Por · Revisão: Rafael Toledo · Atualizado em 2026-08-06 · 2 fontes oficiais verificadas

Descobrir, no dia da internação, que o hospital de sempre saiu da rede credenciada é um dos cenários mais estressantes para quem depende do plano de saúde. A lei não impede a operadora de trocar prestadores, mas impõe regras claras para que essa mudança não pegue o beneficiário desprevenido no momento em que mais precisa da rede.

A regra de substituição do art. 17 da Lei 9.656/1998

O art. 17 estabelece que a inclusão de qualquer prestador de serviço de saúde como contratado, referenciado ou credenciado gera compromisso de manutenção ao longo da vigência do contrato, permitindo-se a substituição apenas por outro prestador equivalente e mediante comunicação aos consumidores com 30 dias de antecedência. Para hospitais, o § 1º do mesmo artigo exige também comunicação à ANS com o mesmo prazo de 30 dias, o que dá à agência a possibilidade de acompanhar mudanças relevantes na rede.

O que conta como substituição equivalente

A equivalência não se prova apenas incluindo qualquer nome na lista. Devem ser conferidos tipo de estabelecimento, serviços, capacidade assistencial, disponibilidade e critérios geográficos aplicáveis, segundo a lei e a regulação da ANS. O substituto não precisa reproduzir toda característica comercial do anterior, mas precisa manter acesso efetivo compatível com a cobertura contratada.

O que fazer diante de troca sem aviso prévio

Se a exclusão ocorre sem o aviso exigido ou sem substituto equivalente, peça à operadora a comunicação, a identificação do novo prestador e a data da mudança, e registre reclamação na ANS. Durante internação, o art. 17 protege a permanência até a alta nas condições legais.
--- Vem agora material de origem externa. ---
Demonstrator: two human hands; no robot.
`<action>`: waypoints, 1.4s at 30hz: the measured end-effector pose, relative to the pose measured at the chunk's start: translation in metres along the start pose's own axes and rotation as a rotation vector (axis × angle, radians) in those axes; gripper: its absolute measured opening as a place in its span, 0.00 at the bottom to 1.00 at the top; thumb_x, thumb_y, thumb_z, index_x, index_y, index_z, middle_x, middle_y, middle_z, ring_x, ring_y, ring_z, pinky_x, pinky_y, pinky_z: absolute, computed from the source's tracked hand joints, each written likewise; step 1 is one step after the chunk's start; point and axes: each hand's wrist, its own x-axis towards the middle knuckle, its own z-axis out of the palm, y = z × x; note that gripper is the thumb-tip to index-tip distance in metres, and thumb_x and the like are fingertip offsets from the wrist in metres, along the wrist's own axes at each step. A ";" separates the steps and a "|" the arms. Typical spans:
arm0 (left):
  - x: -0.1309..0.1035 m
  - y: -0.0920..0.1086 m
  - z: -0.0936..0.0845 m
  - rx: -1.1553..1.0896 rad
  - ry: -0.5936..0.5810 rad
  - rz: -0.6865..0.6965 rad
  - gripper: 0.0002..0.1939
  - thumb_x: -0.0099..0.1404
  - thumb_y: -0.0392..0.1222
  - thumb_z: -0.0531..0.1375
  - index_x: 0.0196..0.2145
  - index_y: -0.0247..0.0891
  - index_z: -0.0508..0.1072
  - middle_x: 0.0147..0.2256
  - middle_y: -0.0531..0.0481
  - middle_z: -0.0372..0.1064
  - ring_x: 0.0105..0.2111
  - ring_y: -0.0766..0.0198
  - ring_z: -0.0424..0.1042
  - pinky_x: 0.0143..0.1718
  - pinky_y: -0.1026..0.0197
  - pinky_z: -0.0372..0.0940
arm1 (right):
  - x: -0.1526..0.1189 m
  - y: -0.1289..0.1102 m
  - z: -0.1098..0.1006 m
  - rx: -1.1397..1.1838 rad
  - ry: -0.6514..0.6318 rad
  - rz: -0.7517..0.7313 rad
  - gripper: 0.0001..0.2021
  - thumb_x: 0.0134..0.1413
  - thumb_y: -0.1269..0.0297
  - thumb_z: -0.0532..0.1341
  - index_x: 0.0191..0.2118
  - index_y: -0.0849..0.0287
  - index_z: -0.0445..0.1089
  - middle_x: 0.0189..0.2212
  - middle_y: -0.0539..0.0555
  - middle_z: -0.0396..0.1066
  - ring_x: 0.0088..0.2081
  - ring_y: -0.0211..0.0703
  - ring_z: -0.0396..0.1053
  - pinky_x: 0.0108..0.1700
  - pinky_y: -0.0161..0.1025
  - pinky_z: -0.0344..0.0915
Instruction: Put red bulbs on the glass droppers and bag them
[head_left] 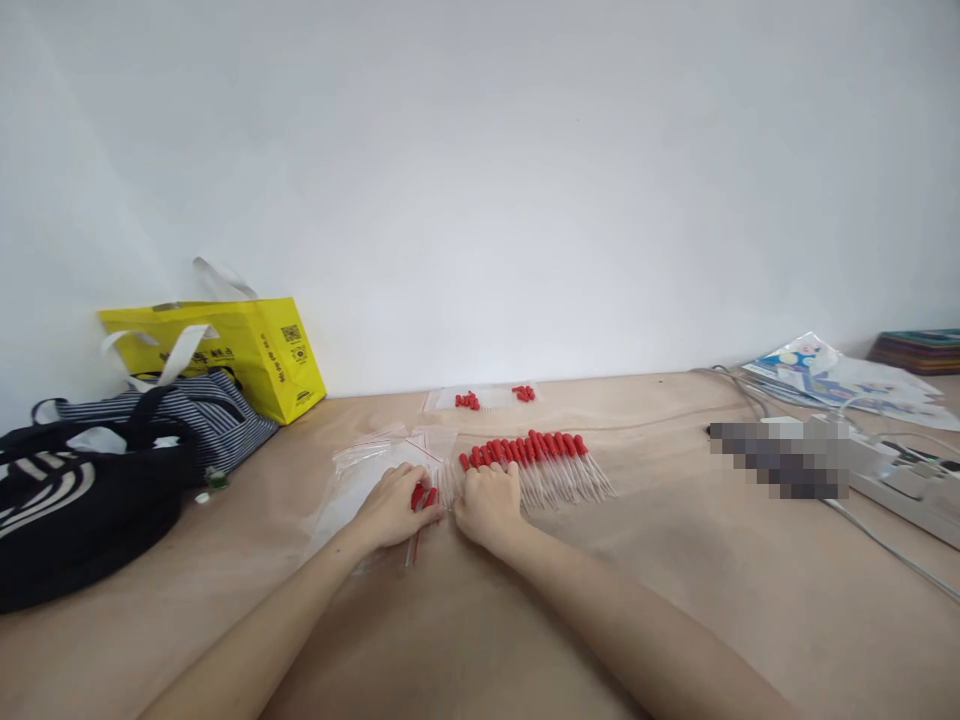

Outros tratamentos em curso exigem verificar a norma e a situação clínica aplicáveis, sem presumir que toda exclusão gera automaticamente manutenção indefinida no prestador anterior.

Perguntas frequentes

A operadora pode excluir hospital durante internação em curso?

Se a substituição ocorrer durante internação, o § 2º do art. 17 assegura a manutenção do beneficiário no hospital e impõe à operadora o pagamento até a alta, salvo hipóteses legais específicas ligadas à infração do estabelecimento, com transferência segura.